▶ [Recorded data]
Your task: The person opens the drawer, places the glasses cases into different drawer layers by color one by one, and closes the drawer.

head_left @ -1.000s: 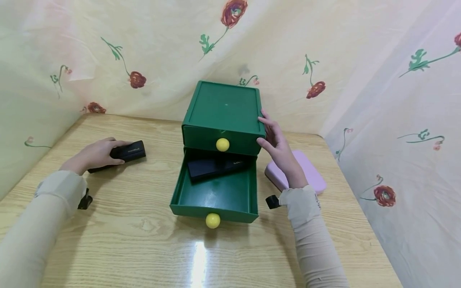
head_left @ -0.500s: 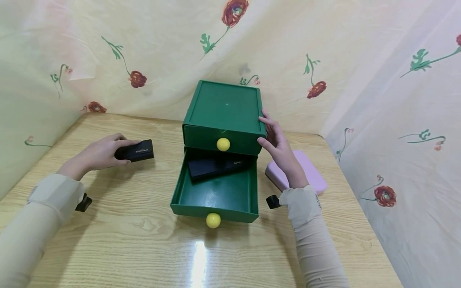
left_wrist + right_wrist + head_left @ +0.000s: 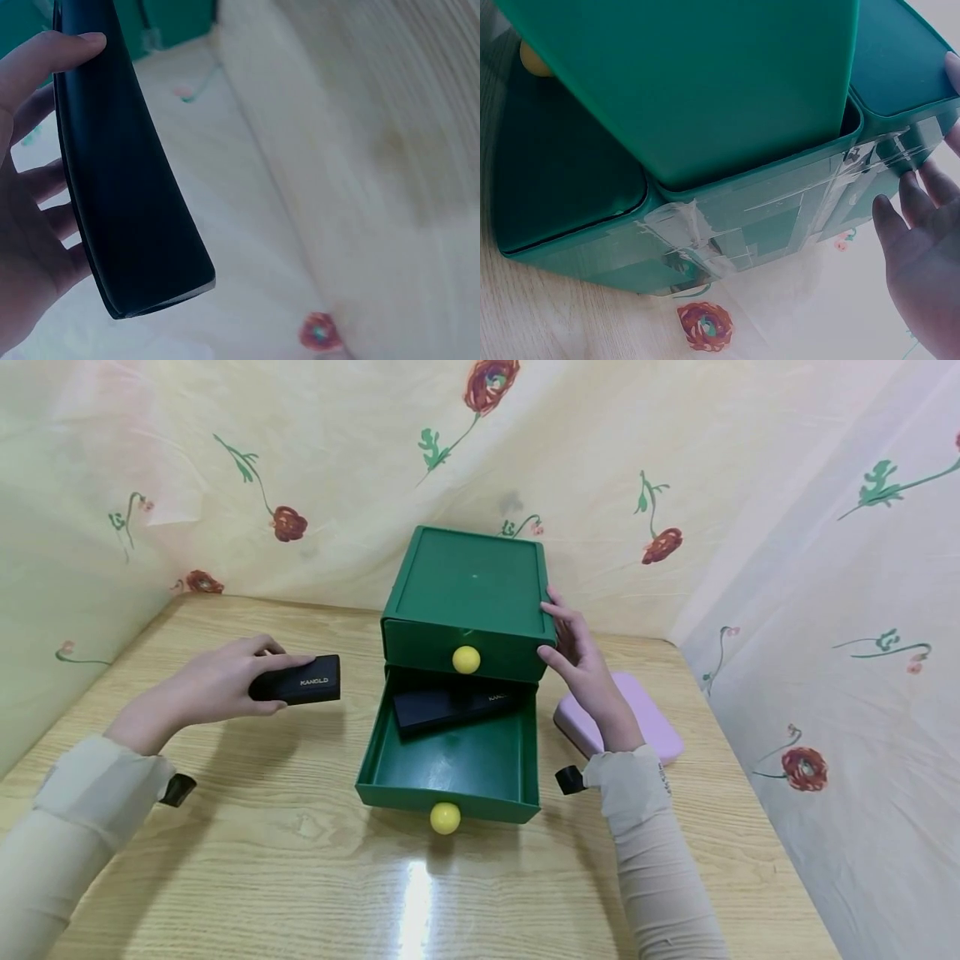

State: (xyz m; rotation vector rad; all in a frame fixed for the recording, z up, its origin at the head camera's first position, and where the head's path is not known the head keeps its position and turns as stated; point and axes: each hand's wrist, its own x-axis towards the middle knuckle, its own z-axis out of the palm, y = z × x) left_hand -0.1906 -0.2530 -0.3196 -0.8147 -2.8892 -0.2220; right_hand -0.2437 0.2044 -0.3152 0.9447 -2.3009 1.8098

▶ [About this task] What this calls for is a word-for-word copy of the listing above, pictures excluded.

▶ [Response area]
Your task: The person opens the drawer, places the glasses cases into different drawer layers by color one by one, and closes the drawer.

head_left @ -1.000s: 
head_left @ -0.500s: 
left_wrist + right_wrist + head_left @ +0.000s: 

State: (xyz m; rotation vector rad; all in a frame fixed for the recording, z up, its origin at the head camera's first position, and where the head's path is not known the head keeps its position and turns as stated; point and axes: each hand's wrist, its own x-axis towards the middle knuckle, its own z-axis out of the palm, y = z × x) left_hand -0.1906 -0.2530 -0.3196 -0.8147 -2.8892 -0.2220; right_hand -0.2437 0.2044 -0.3152 0.9447 -2.3009 1.8098

No more work remains in this exercise.